Convent bars students over fees

News
SOME parents with children attending the Roman Catholic Church-run Dominican Convent High School in Bulawayo are up in arms with school authorities for demanding tuition fees in full for their children to attend class.

SOME parents with children attending the Roman Catholic Church-run Dominican Convent High School in Bulawayo are up in arms with school authorities for demanding tuition fees in full for their children to attend class.

NDUDUZO TSHUMA/ BENSON DUBE

Dominican Convent is reportedly demanding the full fees of $1 100 before accepting children into the school moving away from prior arrangements of a payment plan.

A parent who spoke to Southern Eye said the school had initially hiked fees to $1 300 for the second term, but was forced to revert to the current figure following a government directive.

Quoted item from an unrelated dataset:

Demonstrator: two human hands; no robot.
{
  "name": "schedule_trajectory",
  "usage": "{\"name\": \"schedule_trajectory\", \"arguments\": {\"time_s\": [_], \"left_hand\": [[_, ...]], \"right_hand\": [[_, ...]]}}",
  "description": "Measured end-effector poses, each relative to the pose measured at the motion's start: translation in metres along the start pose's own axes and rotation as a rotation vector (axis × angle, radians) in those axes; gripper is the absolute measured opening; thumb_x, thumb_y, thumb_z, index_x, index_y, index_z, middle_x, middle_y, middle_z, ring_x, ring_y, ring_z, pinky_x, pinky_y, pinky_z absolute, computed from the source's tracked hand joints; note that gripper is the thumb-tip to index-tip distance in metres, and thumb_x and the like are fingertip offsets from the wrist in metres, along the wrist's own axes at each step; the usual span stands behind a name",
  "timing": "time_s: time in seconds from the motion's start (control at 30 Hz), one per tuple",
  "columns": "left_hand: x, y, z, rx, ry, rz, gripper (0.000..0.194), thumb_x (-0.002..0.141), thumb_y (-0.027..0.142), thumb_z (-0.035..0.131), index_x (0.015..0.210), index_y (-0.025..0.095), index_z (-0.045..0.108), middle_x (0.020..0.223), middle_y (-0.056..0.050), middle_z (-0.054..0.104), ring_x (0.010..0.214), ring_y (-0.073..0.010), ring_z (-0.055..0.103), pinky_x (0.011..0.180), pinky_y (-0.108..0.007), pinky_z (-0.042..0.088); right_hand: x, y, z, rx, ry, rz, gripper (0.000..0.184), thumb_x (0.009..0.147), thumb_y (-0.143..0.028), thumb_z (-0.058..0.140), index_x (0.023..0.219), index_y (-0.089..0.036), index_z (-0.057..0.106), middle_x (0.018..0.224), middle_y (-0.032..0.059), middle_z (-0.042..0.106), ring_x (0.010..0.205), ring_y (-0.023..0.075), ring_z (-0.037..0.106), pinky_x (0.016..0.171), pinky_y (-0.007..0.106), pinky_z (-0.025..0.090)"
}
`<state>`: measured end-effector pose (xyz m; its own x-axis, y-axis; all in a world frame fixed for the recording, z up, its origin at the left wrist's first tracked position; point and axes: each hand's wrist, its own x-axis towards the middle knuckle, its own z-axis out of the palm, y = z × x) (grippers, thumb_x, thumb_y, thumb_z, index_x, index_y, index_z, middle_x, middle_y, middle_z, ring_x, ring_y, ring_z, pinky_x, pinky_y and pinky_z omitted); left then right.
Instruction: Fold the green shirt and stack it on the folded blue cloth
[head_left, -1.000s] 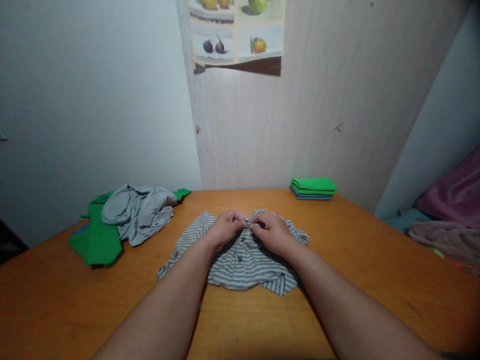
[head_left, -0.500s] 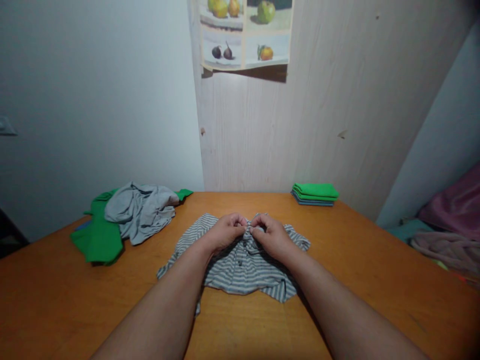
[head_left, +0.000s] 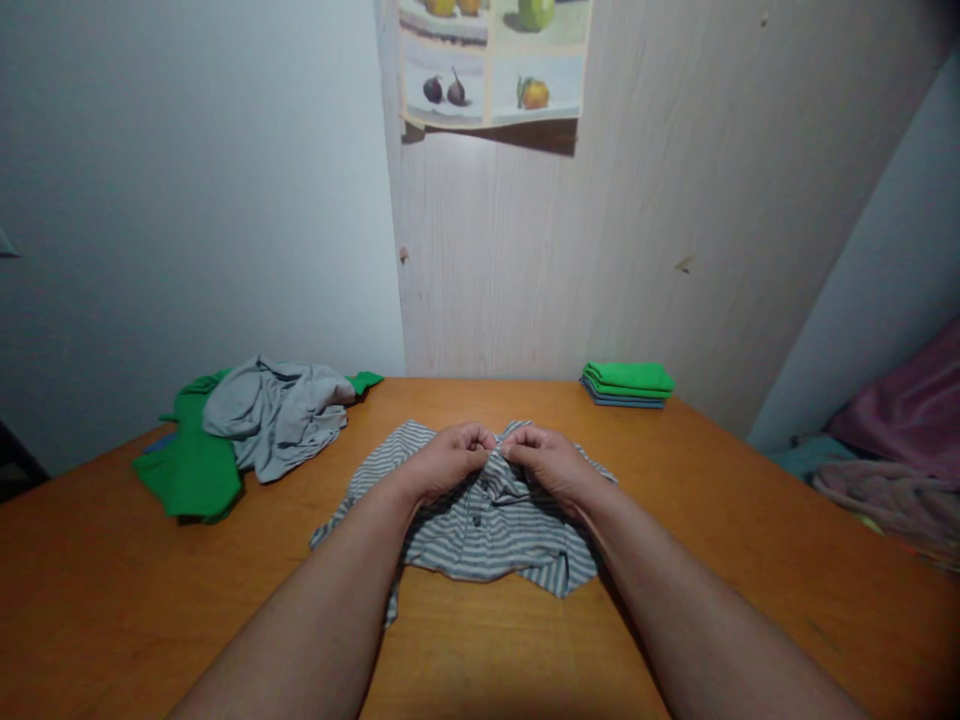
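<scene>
A grey-and-white striped button-up shirt (head_left: pixel 480 555) lies spread on the table in front of me, its dark buttons running down the middle. My left hand (head_left: pixel 454 460) pinches the cloth near the collar, thumb against curled fingers. Close beside it, my right hand (head_left: pixel 544 460) pinches the other side of the same opening. Both sets of fingertips almost meet at the top of the button line. Whatever small button or hole sits between them is hidden by the fingers.
On the wooden table (head_left: pixel 480 660), a crumpled grey garment (head_left: pixel 277 415) lies over green cloth (head_left: pixel 199 470) at the left. A folded stack of green and blue-grey cloths (head_left: pixel 628 384) sits at the back right. Pink and brownish fabrics (head_left: pixel 900 440) lie beyond the right edge.
My right hand has shifted slightly, and the cloth beneath it is bunched a little differently. Both hands keep pinching the shirt near the collar. The view has tilted slightly.
</scene>
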<state>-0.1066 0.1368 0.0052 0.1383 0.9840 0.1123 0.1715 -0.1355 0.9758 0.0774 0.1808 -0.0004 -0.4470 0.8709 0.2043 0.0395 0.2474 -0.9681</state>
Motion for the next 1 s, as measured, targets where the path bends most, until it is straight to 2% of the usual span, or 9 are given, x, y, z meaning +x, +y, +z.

“This term parents were told to bring all the cash up front which has caused a strain to parents. The school is not entertaining any stories,” one affected parent said.

“What is worse is that my child is doing Form 4 and will soon be writing her ‘O’ Level examinations. Besides the fees, we are expected to pay examination fees for Cambridge pegged at £40 per subject.”

The parent said other private schools like Christian Brothers’ College were accepting a payment plan and it boggled the mind why Convent had adopted such a hard line stance.

“Before, we would pay half the fees at the beginning of the term and the rest in two monthly instalments. My daughter is seated at home while I try and raise all the cash. The situation is so bad that now we have to run around and ask for notes from those that are going to school so she can study while at home. It’s so retrogressive that you send a child to Convent from Grade 1 and then at this critical moment in her schooling, she is turned away,” the parent complained.

“Next month they will be writing mock examinations which would be the final preparation for the final examinations. How do they prepare when they are not going to school? If you try to engage the headmistress Sister Rudo Matsika, she does not even entertain you as long as you do not have the full fees.”

Contacted for comment, Matsika referred questions to the school board chairperson Francis Manamike.

Manamike said the move was agreed at a meeting with parents and the school last term.

He said parents also got into an agreement with three banks whereby they could access loans to pay fees upon depositing a certain amount and then repay the financial institutions on a monthly basis.

Manamike said parents with affected children were mostly those who had made payment arrangements last term, but failed to honour the agreement until schools opened for the current term.

“We have always given people terms of payment and parents with affected children are those who failed to fulfil arrangements agreed upon during the first term and this time around we want the same arrangements. When pupils are barred from entering school premises, it is on a case by case basis and not a one-size-fits-all approach,” Manamike said.